● **Your assignment**
Report all lines below with the word "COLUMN".

● **Information shown**
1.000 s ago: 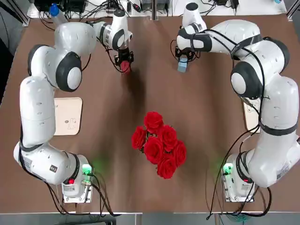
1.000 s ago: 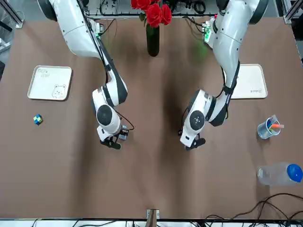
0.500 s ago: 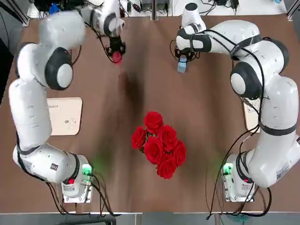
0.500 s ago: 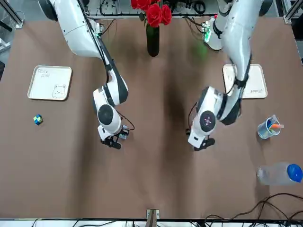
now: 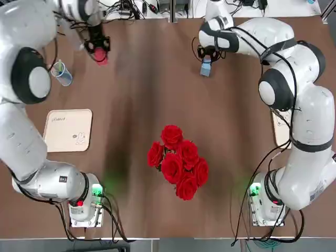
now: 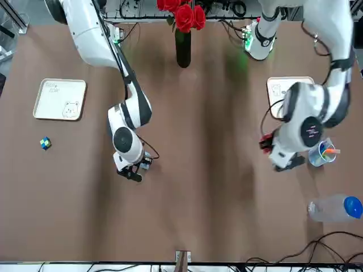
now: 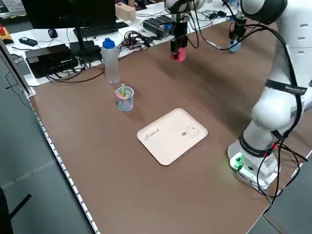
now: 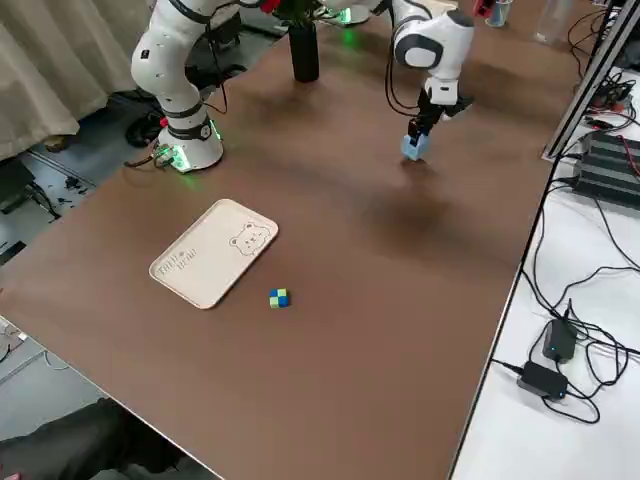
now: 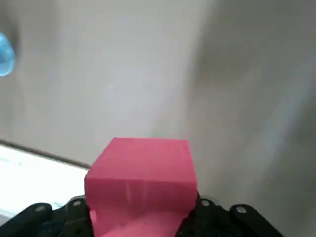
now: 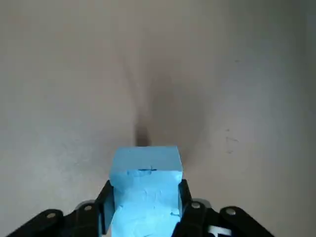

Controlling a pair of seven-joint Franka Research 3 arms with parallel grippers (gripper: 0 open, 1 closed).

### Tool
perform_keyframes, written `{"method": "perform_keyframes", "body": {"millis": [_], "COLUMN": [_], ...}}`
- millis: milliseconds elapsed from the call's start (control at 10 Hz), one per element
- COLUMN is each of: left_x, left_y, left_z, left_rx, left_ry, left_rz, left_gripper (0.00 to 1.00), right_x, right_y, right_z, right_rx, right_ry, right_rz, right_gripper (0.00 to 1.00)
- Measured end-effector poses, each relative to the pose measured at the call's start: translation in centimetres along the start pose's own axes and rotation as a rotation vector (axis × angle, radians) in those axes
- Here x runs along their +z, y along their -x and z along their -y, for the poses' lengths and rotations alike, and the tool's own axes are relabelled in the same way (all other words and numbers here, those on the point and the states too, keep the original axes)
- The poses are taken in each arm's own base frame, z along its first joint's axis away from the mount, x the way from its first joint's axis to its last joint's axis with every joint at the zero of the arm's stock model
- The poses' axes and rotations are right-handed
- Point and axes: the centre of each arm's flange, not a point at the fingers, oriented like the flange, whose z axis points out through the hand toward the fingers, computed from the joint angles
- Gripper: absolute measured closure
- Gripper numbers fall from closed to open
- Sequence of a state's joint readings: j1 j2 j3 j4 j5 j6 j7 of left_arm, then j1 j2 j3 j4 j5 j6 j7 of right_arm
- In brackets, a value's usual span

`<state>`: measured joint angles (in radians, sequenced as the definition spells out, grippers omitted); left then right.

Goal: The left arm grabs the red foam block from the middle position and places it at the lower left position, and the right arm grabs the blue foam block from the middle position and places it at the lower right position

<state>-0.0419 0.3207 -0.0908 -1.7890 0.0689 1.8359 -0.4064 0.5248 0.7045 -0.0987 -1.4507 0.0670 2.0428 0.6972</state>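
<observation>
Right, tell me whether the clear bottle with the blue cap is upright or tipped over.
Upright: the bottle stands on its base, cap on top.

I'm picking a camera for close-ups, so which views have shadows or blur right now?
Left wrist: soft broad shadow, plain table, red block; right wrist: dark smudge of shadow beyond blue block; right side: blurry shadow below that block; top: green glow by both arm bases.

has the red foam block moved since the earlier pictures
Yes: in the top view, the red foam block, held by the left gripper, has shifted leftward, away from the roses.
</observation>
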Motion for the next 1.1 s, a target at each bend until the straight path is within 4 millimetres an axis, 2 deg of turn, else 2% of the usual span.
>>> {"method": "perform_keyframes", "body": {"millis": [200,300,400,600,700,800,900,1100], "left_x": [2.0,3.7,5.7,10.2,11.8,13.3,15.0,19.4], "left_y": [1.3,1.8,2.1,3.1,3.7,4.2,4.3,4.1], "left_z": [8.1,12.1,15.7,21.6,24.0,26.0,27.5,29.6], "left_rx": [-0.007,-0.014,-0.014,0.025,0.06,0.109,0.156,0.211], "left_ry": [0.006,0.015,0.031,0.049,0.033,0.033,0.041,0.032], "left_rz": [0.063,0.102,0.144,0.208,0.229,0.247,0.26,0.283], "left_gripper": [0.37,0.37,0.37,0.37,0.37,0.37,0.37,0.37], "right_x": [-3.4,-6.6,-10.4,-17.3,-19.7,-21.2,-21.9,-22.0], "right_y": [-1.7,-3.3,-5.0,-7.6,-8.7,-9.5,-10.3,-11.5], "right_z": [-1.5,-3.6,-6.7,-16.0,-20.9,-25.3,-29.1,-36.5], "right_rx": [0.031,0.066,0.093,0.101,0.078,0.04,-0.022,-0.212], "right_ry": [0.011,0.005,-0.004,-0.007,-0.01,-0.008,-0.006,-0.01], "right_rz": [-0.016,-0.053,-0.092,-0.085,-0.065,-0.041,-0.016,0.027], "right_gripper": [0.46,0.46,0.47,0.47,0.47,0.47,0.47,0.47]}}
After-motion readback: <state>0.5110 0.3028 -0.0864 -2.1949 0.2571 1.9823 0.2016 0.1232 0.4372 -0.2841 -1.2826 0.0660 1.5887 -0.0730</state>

● **Answer to this exercise**
perform_keyframes, written `{"method": "perform_keyframes", "body": {"millis": [_], "COLUMN": [_], ...}}`
- COLUMN is each of: left_x, left_y, left_z, left_rx, left_ry, left_rz, left_gripper (0.00 to 1.00), right_x, right_y, right_z, right_rx, right_ry, right_rz, right_gripper (0.00 to 1.00)

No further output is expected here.